Pronto, eis-me afinada com os pensamentos de Negra Linda, embora não a conheça. O texto da publicação escrita nos ligou, um tipo de comunicação tão antiga que nele nem pensamos mais. O que hoje se debate e se tenta entender, decifrar, para aproveitar da melhor maneira possível, é essa vastíssima rede de informações via digital.

O livro da Amarc Brasil, recentemente publicado com apoio da Ford Foundation, põe luz também sobre as rádios, um intrincado e antigo modelo de comunicação que se utiliza do espectro eletromagnético para chegar às pessoas. São artigos que buscam analisar os “impactos que a comunicação em rede tem para as rádios comunitárias e livres, as respostas que elas já têm dado e onde elas têm sido ausentes frente às transformações sociais, políticas e tecnológicas em curso”.

No mundo da comunicação, tudo pode ter começado com a batida dos tambores, considerada a primeira internet do mundo. Mas vamos avançar um pouco mais no tempo e repetir aqui as informações de Adriano Belisário, um dos articulistas do livro, jornalista que pesquisa tecnologias livres e comunicação há mais de uma década. Segundo ele, os primeiros experimentos com transmissões por rádio aqui no Brasil foram feitos por Padre Landell de Moura em 1893. Consideraram-no feiticeiro, louco, quebraram seus equipamentos, o transferiram de paróquia, mas nada disso fez o pároco desistir.

Chegamos ao modelo de hoje, que não agrada a todos porque muitas rádios replicam um modelo hegemônico, não respeitam as singularidades de um país tão grande e diverso.
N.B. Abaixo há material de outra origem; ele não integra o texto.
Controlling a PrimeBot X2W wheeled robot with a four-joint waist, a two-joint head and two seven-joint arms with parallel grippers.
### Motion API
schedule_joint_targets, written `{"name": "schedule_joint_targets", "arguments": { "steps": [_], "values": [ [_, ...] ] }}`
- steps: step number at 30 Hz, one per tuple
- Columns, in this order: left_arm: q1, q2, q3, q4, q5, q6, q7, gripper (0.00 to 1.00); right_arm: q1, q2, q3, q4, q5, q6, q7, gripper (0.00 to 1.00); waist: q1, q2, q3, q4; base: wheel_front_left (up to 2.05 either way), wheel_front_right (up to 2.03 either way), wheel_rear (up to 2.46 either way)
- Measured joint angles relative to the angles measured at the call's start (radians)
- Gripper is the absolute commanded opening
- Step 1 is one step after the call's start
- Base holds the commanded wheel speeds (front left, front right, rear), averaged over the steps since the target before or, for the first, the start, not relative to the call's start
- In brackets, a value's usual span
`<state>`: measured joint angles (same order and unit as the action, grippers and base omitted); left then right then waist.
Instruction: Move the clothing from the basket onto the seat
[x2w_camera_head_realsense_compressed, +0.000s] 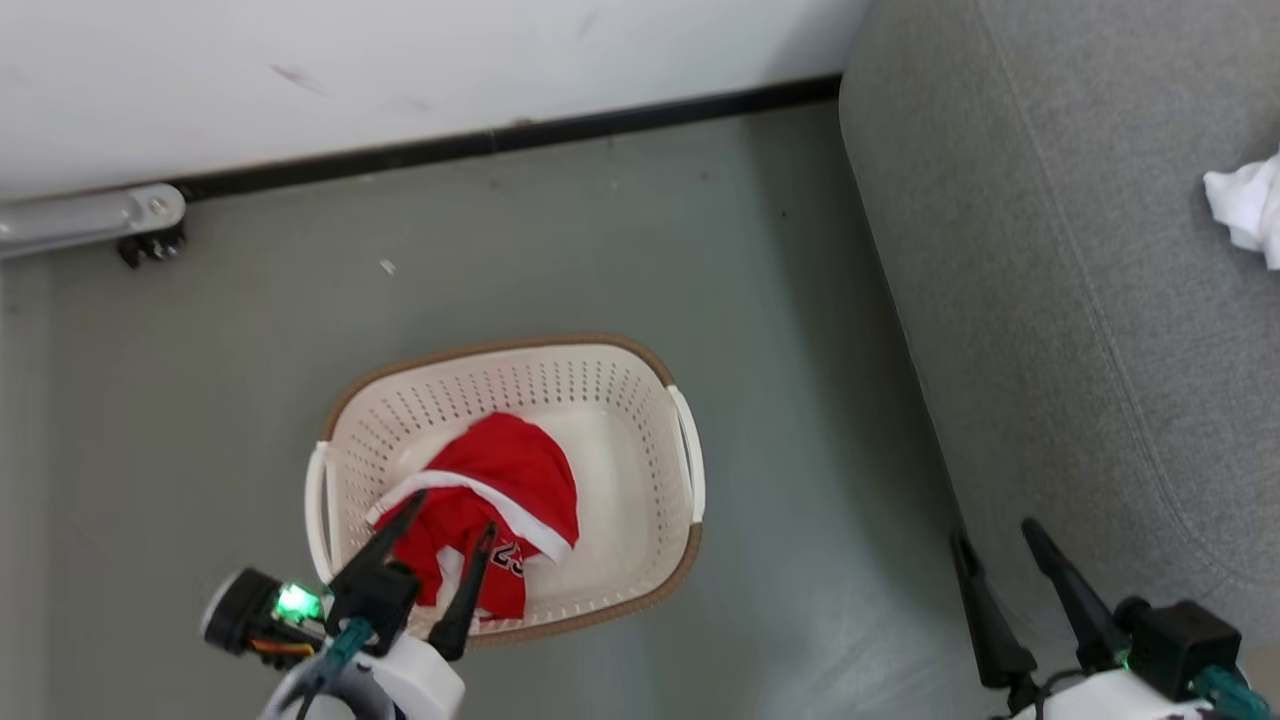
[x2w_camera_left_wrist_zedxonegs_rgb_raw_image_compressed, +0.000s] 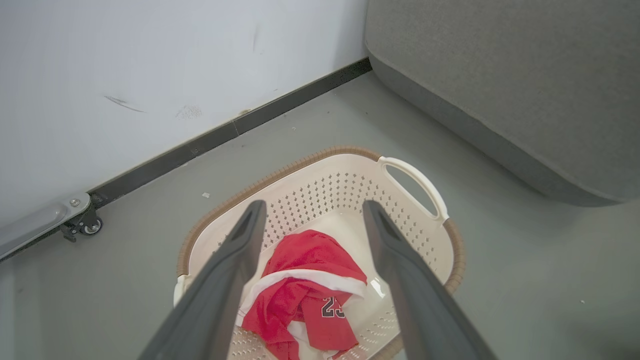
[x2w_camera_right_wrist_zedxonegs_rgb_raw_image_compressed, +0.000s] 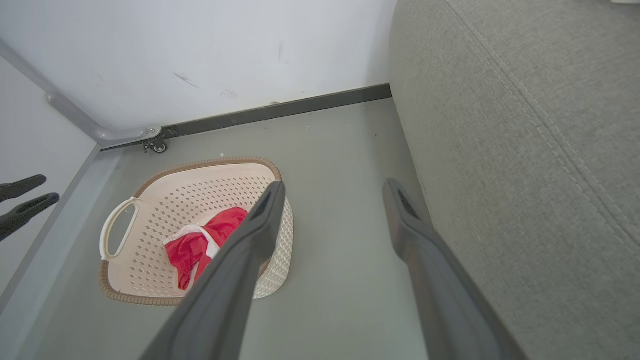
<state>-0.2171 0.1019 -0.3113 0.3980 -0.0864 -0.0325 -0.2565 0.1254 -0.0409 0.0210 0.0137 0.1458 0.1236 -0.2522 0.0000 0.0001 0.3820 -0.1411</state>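
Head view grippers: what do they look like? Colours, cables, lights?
Left gripper: two long, dark, tapering fingers on a black block, a white wrist shell, and a round black module with a lit green light. A teal cable and orange wires run beside it. Right gripper: same dark fingers, black block and white shell, with a teal cable, a faint green glow and a thin black cable.

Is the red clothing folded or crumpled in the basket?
Crumpled: the red clothing lies bunched in a heap inside the basket, white trim twisted across it.
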Motion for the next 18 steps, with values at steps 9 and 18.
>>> {"name": "schedule_joint_targets", "arguments": {
  "steps": [9,18],
  "values": [
    [-0.154,0.079,-0.07,0.11,0.106,-0.045,0.0,1.0,-0.07,0.002,0.026,-0.021,0.004,0.0,0.0,1.0,0.0,0.0,0.108,-0.033,0.0,0.0,0.0],
    [-0.311,0.101,-0.12,0.218,0.158,-0.068,0.026,1.0,-0.137,0.003,0.069,-0.052,0.057,0.0,0.0,1.0,0.0,0.0,0.217,-0.073,0.0,0.0,0.0]
  ]
}}
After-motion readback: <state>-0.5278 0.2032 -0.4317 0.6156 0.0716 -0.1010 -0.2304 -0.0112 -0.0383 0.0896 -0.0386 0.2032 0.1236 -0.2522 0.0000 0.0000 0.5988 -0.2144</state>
As rádios comunitárias podem ocupar um espaço da singularidade. Talvez o ideal seja mesmo que cada comunidade tome para si uma parte do espectro eletromagnético e aproveite ao máximo esse espaço para comunicar.

Um caso pioneiro no México deu status legal, depois de muita luta, à experiência de acesso à emissão e recepção de som e mensagem por aparelhos celulares simples por parte de comunidades rurais. Ao todo, três mil usuários estão sendo beneficiados, mostrando que a telefonia comunitária é um caminho possível, informa outro artigo da publicação.
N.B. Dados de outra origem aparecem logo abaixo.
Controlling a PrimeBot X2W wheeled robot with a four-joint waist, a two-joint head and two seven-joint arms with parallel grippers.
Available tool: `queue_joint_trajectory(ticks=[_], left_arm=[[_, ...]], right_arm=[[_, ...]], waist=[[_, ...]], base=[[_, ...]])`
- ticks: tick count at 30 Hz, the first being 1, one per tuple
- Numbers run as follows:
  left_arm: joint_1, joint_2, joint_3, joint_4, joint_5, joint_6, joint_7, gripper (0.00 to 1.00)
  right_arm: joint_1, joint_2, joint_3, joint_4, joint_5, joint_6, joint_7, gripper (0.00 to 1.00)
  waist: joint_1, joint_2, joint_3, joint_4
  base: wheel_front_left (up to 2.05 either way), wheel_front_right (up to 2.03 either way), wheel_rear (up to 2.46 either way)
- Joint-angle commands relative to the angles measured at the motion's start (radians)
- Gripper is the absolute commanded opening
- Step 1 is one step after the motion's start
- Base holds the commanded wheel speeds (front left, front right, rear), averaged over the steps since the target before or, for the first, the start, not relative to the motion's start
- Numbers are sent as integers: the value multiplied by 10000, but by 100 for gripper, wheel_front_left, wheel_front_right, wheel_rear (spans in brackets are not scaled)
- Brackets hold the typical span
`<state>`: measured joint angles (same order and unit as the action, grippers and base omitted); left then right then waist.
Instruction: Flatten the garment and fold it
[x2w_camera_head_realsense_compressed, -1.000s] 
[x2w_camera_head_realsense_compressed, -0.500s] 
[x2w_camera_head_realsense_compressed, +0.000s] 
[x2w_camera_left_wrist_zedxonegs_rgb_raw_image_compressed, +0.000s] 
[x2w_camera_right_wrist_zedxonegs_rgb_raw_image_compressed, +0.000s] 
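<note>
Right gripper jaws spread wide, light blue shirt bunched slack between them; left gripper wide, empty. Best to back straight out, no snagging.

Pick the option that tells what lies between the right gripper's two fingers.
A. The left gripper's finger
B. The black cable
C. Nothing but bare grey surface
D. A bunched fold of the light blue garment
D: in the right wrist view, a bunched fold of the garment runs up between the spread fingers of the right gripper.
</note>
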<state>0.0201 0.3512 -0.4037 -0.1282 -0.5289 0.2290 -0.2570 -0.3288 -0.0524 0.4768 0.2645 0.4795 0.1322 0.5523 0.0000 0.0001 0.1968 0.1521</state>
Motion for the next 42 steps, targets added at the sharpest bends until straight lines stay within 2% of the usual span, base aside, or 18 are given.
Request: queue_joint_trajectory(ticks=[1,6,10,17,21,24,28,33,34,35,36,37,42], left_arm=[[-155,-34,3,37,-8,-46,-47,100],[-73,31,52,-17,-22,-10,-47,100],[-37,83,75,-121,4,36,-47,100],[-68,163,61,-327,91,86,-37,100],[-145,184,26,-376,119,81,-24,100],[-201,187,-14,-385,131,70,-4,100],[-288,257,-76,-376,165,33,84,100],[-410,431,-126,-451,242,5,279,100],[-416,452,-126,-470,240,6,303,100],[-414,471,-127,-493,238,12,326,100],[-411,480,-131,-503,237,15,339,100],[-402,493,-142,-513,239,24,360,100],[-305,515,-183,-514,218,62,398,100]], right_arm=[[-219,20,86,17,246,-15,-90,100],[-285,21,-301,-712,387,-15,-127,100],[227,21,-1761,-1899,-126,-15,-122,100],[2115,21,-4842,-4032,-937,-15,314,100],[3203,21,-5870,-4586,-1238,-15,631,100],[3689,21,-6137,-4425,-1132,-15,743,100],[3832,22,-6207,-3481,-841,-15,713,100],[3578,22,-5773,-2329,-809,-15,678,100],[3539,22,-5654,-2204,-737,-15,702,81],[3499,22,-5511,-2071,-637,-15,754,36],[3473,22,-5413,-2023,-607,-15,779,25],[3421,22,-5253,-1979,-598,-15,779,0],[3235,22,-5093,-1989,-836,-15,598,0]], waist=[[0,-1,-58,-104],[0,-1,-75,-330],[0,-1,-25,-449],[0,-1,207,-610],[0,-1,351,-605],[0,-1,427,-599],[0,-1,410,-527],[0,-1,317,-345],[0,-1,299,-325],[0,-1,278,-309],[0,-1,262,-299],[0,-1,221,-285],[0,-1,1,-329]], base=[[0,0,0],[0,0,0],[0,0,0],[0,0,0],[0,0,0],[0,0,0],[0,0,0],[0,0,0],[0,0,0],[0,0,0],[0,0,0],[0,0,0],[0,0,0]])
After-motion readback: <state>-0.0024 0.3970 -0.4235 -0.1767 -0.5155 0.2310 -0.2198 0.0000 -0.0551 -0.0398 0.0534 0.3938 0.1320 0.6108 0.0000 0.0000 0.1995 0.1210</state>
A história da comunicação no Brasil passa por desafios, apontados por Thiago Novaes, pesquisador em telecomunicações. E foi na leitura desse artigo que mais me surpreendi com a quantidade de informações que eu não sabia a respeito dos marcos jurídicos da comunicação no país. É um imbróglio que merece ser destrinchado muito devagar porque há vários meandros. O tom dissonante é que, muitas das vezes, as rádios comunitárias precisam se explicar demais para serem instaladas, já que são confundidas com rádios clandestinas.

A publicação da Amarc faz perguntas, dá muitas respostas, busca se distanciar do pensamento polarizado e, talvez por isso, tem muitos formatos. Reproduz encontros presenciais  para debater o tema, dá espaço para especialistas escreverem sobre leis e informa bastante. Através do artigo escrito por Rafael Diniz, especialista em informática, o leitor fica sabendo, por exemplo, que o rádio é o último meio eletrônico de massa ainda operando em modo analógico. Foi em meados de 2000 que começou, por aqui, a história do rádio digital. Muita gente não quer ouvir falar a respeito, não quer misturar alhos e bugalhos, não  larga mão do afeto que tem pelo pequeno aparelho que traz perto do ouvido.
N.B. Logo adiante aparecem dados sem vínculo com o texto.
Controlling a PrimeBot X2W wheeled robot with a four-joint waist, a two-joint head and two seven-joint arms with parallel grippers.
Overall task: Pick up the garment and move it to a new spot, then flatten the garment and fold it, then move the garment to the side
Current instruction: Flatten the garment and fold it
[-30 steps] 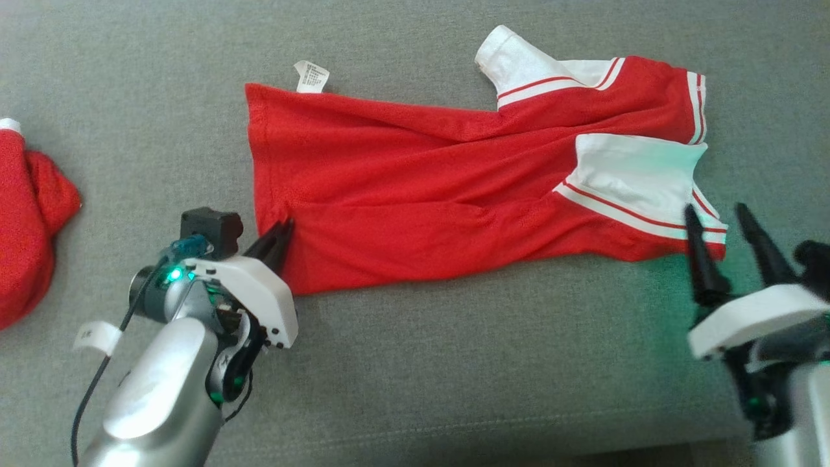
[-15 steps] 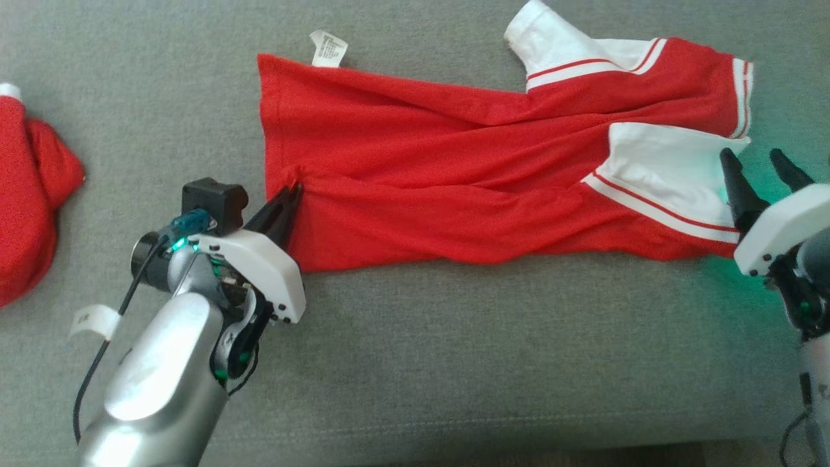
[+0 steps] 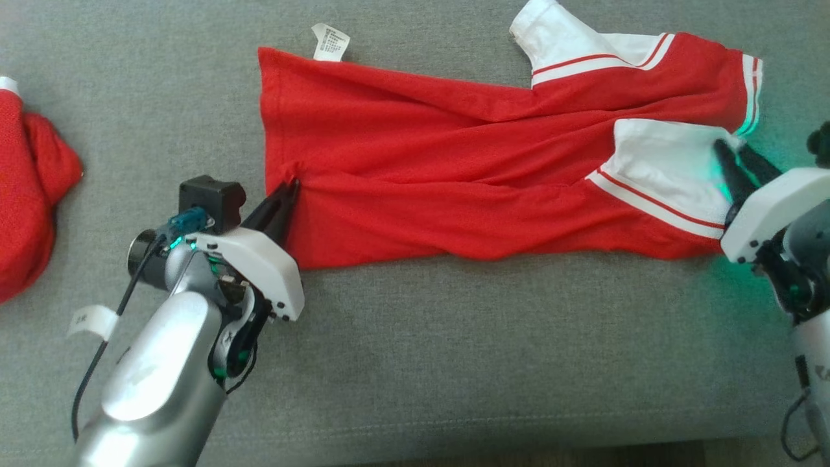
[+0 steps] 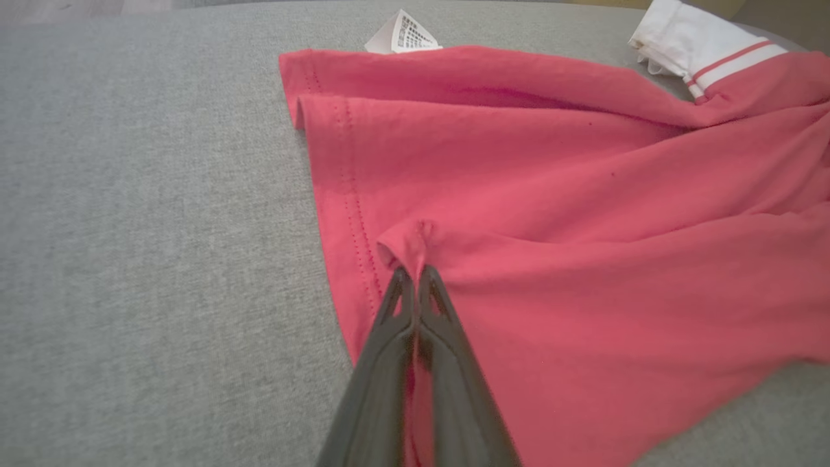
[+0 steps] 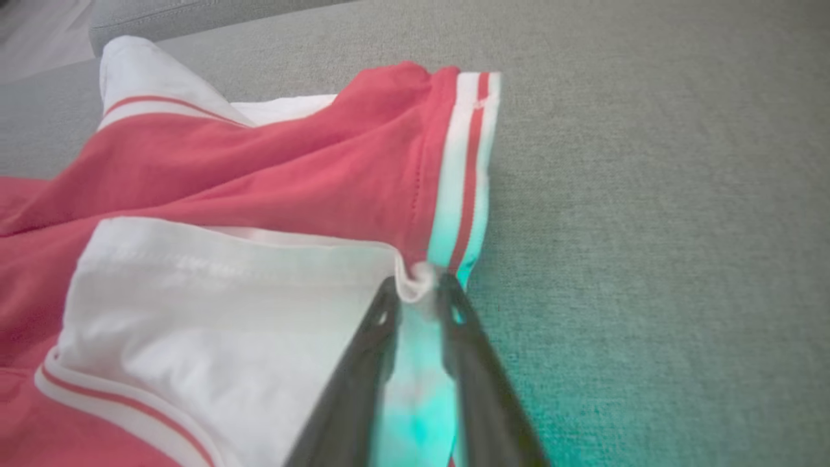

Misturar tanta modernidade com uma história quase ancestral pode ser o único caminho. Mas aqui vale a reflexão: vamos, finalmente, perceber que a internet é democrática até certo ponto, já que tem que ser paga e que exige computador, um aparelho ainda caro? A publicação segue pelo segmento das dúvidas, o que é sempre melhor do que o das muitas certezas. Tem até mesmo uma história em quadrinhos, formato usado para ressaltar o papel hegemônico das rádios comerciais. Reclamar contra isso faria um bem enorme aos ouvidos, mas quem há de ouvir, se as rádios têm apenas uma via?

"Imagine uma rádio onde você, como ouvinte, pudesse atuar o tempo todo. Assim era o rádio no início, um aparato com duas caras, sempre transmissor e receptor ao mesmo tempo. Logo chegaram os militares, empresários e governos para implementar outro modelo", conta a história em quadrinhos.

Para ouvir e ser ouvido seria preciso um dispositivo que não fosse o celular, já que isso significaria falar com uma pessoa só e teria que ser pago.

"Isso deveria ser organizado pelas comunidades mesmo. Já existem algumas experiências nesse sentido. No Sul do México tem uma dúzia de comunidades indígenas que organizam as suas próprias redes locais de telefonia celular. E, na Amazônia, ouvi falar de uma reserva ecológica onde usam transmissores de ondas curtas para se comunicar em rede", diz o texto dos quadrinhos.

Voltemos, então, para Negra Linda, que fala de um lugar bem conhecido e exemplifica sua fala com experiência própria. É afrodescendente e defende as rádios comunitárias como facilitadoras também de acesso à cultura dos quilombolas. Convive com pessoas que não moram no Sul, Sudeste e ressalta: "O povo esquece que tem Norte, Nordeste, principalmente a Amazônia". Em localidades que não fazem parte do centro nervoso do país, a comunicação popular tem um peso, e muito grande, na vida das pessoas:

"Ela vai para o dia a dia das pessoas, consegue mostrar a realidade. Tem coisas que a gente não vê na televisão e escuta nas rádios comunitárias, tem músicas que a gentenão ouve na grande mídia e escuta nas rádios comunitárias, assuntos que não vê serem debatidos na grande mídia. E essa liberdade que a gente tem na comunicação popular e comunitária, de falar de assuntos que são nossos e do nosso jeito, é muito importante", diz ela.

É muito pano para manga. Mas a importância desse tema exige  uma participação efetiva de todo mundo. Se me permitem uma comparação exagerada, é quase tão importante selecionar o que comemos quanto aquilo que ouvimos, assistimos, lemos. E sim, a via precisa ser de mão dupla. A publicação da Amarc tem informações suficientes para nutrir um bom início de conversa. Daqui mais ou menos um mês será disponibilizada no site da organização.